▶ _About this task_: Gather all lines in the entries below that include the word "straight".

▶ _Dataset_:
# # # # #

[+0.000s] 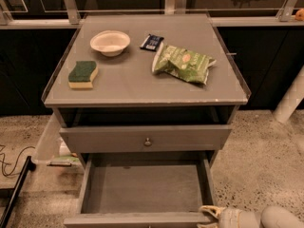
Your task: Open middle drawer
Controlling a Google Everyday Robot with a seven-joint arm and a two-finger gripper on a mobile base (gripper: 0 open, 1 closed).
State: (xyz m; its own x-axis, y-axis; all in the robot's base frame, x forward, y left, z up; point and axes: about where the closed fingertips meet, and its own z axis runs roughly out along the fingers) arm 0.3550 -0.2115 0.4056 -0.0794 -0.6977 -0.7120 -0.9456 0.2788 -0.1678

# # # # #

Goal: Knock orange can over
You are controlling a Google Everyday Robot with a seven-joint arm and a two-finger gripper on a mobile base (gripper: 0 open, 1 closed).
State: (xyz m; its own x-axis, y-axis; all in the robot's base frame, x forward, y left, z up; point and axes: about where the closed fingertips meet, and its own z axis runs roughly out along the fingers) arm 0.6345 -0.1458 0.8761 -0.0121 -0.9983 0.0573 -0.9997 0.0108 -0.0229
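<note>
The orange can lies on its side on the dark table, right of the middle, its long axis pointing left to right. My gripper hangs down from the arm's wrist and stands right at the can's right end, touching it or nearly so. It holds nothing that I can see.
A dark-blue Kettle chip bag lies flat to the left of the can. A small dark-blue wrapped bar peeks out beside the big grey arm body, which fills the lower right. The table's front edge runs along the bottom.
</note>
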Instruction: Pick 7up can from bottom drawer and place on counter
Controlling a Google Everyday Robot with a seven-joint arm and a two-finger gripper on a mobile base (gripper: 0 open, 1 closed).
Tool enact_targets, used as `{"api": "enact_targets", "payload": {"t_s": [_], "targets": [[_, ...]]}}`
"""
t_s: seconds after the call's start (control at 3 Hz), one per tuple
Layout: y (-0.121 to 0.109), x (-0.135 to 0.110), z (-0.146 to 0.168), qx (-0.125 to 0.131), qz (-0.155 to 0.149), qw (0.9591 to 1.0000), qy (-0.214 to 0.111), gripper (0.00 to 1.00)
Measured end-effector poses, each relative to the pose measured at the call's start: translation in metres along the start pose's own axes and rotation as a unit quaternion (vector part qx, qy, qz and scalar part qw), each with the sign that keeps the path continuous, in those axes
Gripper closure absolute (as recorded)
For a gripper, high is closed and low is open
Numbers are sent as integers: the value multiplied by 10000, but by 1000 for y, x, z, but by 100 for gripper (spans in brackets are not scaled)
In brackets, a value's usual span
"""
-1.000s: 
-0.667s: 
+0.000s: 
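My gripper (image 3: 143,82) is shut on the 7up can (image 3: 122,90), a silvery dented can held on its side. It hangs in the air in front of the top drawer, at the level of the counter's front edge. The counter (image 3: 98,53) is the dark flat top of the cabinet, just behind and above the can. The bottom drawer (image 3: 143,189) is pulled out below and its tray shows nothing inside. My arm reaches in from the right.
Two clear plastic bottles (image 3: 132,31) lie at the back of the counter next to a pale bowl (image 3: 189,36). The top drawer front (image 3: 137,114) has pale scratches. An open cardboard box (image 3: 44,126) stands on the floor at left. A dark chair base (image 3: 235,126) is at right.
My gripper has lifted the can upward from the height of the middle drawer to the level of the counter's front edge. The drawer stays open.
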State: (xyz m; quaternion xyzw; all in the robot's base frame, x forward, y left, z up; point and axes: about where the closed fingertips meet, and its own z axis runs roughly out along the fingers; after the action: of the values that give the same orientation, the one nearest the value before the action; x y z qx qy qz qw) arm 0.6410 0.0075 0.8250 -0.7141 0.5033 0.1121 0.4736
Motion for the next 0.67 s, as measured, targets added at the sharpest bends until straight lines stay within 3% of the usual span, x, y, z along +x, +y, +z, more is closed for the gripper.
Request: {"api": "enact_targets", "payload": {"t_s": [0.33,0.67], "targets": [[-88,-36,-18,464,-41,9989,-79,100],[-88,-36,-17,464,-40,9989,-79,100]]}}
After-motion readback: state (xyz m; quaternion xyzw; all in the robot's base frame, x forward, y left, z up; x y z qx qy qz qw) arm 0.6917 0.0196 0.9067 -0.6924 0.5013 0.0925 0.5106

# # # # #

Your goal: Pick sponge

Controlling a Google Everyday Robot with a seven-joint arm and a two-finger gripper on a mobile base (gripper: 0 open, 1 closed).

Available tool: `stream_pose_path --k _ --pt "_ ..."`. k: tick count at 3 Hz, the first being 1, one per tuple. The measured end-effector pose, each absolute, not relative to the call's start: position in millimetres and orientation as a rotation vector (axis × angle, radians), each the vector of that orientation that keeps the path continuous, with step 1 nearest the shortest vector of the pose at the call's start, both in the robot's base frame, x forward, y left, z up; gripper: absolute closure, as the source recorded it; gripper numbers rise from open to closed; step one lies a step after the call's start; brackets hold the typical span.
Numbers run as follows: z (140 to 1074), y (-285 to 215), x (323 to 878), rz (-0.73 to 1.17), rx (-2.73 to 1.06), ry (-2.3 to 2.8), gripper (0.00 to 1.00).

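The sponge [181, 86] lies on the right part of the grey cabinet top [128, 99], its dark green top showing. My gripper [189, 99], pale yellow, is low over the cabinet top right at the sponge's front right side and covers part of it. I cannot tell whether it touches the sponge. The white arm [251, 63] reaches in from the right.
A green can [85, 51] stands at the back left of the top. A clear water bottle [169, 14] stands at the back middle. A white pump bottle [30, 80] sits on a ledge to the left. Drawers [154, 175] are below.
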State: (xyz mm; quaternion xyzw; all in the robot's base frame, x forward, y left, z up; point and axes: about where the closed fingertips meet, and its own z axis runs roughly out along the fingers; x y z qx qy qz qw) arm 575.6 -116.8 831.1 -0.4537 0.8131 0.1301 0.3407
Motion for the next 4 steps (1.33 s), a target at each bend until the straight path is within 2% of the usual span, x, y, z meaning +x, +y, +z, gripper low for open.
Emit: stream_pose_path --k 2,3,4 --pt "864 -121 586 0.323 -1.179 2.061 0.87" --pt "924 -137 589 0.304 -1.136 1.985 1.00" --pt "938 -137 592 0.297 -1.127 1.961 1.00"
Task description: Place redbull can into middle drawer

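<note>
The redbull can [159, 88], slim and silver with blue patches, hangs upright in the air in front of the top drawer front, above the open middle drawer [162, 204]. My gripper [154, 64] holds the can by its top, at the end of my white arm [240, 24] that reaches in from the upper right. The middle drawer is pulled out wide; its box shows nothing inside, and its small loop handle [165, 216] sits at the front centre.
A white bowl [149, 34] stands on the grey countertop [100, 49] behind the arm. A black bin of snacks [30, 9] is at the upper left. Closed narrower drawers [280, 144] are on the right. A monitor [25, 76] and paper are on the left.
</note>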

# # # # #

▶ _Solution below_:
Motion for the next 0.67 s, as measured, targets added at the sharpest bends until straight lines stay within 3% of the usual span, x, y, z along +x, +y, +z, more is closed for the gripper.
Motion for the next 4 steps (1.33 s), a target at each bend until the straight path is within 2% of the usual span, x, y, z meaning +x, +y, +z, gripper low for open.

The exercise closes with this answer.